For all those reasons, and countless more, Planet of the Apes has gone down in history as one of the greatest and most important science fiction films of all time. And yet, there’s one aspect of it that has probably had the greatest impact on film-making. That ending. It’s one of the most iconic moments of the entire film, a single moment that completely changes the way you see the film, almost begging the first time viewer to immediately re watch it and see if they can see it coming. Which makes sense when you learn that Rod Serling had a helping hand in the script of this film.
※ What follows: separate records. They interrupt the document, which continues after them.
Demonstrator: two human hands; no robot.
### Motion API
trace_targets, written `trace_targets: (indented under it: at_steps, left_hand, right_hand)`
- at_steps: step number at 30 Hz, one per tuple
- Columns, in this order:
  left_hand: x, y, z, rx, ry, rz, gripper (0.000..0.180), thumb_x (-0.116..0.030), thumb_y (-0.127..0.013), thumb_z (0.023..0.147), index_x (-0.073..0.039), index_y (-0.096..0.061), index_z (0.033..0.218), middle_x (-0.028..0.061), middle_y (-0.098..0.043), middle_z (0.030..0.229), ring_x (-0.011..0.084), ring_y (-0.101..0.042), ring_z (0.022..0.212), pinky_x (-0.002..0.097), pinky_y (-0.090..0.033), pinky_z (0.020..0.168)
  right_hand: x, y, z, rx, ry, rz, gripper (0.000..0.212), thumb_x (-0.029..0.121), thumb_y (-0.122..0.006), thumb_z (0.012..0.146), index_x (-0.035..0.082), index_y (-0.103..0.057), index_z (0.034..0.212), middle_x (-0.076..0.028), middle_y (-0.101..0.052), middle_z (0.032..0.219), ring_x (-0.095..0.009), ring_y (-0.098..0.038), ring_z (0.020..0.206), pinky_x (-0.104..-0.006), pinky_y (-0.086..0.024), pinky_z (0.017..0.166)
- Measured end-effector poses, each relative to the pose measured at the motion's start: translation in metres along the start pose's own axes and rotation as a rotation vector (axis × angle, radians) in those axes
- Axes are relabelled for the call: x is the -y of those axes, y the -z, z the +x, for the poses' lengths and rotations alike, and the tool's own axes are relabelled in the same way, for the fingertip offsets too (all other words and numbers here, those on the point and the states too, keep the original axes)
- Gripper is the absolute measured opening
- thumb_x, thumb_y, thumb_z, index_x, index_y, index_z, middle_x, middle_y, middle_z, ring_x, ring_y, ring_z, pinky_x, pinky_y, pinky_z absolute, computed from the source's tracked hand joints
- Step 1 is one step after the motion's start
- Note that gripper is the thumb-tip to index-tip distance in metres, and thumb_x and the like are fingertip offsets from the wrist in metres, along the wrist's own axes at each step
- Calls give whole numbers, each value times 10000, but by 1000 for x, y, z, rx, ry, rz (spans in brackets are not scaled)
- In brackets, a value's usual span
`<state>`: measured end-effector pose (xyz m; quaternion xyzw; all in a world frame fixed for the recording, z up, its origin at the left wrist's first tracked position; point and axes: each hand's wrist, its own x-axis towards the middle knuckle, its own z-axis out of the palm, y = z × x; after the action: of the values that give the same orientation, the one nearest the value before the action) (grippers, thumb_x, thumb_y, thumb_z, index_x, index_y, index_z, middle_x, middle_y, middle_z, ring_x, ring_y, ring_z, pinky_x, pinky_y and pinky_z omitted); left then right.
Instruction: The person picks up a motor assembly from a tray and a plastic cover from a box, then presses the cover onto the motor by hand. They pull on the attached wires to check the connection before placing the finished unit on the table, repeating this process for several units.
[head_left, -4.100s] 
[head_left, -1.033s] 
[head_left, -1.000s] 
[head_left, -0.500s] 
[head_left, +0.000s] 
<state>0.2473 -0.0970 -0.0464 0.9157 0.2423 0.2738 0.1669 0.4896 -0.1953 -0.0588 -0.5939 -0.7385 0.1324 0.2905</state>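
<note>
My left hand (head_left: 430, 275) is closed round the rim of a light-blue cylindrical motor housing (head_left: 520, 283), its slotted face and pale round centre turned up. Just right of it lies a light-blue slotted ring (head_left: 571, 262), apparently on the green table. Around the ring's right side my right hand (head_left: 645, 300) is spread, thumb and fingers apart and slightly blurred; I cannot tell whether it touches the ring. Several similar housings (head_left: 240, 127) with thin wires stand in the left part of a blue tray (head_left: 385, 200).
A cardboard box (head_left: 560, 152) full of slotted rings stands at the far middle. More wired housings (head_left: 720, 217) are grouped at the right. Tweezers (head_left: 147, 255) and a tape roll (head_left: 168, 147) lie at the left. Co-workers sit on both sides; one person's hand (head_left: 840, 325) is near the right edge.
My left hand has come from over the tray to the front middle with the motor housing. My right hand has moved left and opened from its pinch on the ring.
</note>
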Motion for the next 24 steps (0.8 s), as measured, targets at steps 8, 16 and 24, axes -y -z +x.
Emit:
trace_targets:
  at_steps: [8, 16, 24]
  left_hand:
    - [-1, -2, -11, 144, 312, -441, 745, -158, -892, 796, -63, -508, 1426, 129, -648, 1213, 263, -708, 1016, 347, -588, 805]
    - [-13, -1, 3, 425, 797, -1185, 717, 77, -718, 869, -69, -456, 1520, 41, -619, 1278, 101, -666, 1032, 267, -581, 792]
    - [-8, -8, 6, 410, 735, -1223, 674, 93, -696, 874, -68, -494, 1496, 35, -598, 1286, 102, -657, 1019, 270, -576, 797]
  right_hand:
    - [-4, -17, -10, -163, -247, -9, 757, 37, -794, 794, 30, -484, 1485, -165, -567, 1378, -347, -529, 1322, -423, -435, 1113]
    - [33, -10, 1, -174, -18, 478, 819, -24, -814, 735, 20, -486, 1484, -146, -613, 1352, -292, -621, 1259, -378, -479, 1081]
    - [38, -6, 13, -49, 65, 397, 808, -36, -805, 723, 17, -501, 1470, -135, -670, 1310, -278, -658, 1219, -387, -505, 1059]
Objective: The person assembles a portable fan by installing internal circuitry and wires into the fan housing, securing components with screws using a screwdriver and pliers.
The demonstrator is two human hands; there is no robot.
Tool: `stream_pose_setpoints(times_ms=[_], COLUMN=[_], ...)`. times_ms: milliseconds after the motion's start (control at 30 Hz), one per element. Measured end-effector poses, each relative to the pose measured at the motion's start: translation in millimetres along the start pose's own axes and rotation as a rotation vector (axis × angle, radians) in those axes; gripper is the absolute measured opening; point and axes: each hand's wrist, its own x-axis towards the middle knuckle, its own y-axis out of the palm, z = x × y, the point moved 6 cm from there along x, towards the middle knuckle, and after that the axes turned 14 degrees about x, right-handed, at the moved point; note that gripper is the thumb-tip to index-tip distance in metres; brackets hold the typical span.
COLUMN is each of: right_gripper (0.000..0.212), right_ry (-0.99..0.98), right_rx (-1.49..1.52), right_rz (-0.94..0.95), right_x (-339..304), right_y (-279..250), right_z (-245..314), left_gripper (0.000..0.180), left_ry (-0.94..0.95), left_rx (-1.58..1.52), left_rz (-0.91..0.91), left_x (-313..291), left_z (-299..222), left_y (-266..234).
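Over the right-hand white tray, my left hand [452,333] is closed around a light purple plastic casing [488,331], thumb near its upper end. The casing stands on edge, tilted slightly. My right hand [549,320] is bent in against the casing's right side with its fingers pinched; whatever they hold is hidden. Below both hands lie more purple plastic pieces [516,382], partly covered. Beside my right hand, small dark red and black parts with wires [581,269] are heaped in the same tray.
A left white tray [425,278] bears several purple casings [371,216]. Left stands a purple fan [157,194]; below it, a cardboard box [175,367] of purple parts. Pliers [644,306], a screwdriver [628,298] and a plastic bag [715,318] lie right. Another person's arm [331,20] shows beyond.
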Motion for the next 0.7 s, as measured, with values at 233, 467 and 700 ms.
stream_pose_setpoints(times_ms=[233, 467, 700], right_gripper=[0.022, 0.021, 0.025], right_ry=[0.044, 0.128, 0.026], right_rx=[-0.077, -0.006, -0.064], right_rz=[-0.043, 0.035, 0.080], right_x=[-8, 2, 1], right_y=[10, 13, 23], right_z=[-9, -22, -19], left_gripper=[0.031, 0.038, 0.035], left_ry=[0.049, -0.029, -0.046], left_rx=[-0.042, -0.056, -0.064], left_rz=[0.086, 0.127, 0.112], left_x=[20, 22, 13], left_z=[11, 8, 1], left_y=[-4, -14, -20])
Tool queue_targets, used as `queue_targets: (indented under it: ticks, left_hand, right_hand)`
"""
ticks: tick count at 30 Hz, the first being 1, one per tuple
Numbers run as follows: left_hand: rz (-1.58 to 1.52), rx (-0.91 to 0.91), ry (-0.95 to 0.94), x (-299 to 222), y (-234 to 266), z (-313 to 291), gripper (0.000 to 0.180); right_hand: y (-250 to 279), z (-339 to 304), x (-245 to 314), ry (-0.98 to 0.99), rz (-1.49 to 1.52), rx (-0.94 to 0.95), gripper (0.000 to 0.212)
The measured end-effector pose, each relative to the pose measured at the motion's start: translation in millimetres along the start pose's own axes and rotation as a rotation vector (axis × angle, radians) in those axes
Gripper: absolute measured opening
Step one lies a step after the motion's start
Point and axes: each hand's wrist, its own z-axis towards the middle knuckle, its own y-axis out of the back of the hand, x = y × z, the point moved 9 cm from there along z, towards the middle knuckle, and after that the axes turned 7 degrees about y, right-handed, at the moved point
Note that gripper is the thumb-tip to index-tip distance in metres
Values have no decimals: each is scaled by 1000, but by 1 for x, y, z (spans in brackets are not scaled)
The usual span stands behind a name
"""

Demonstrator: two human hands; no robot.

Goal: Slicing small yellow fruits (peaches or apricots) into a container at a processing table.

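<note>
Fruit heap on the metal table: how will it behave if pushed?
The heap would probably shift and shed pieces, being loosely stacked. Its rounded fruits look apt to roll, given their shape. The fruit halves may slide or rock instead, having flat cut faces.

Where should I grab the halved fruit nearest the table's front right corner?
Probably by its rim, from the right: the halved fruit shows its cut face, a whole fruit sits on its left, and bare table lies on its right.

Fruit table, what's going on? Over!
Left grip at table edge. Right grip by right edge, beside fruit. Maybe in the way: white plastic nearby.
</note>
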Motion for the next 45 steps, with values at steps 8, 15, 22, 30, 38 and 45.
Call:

I’ve never read the Pierre Boulle novel that the film is based on, but checking the plot of that novel I can tell that it’s a fairly distinct story, and also utilizes a similar twist at the end, but in that case blaming the transition of power to human laziness and ape’s naturally evolving. The film however, possibly thanks in large part to Serling’s influence, ended up re-contextualizing everything as an anti-war story. Humanity didn’t become lazy, they became too powerful and dangerous for their own good, and in Taylor’s words “blew it all up.” A substantial amount of Serling’s output revolved around the horrors of war, and humanities ability to destroy itself, and this film is one of the purest distillations of his ideas. The Twilight Zone had pumped out twist endings for five seasons, but Planet of the Apes represents one of the most famous and successful twist endings in the history of cinema. It helped breathe life to the entire concept, creating an entire world of “twist” movies that hope to capture the sheer mind-blowing power of that final scene, with conflicting results. There were twists before Planet of the Apes, and twists after, but it remains one of the most well-executed and effective ever put to film.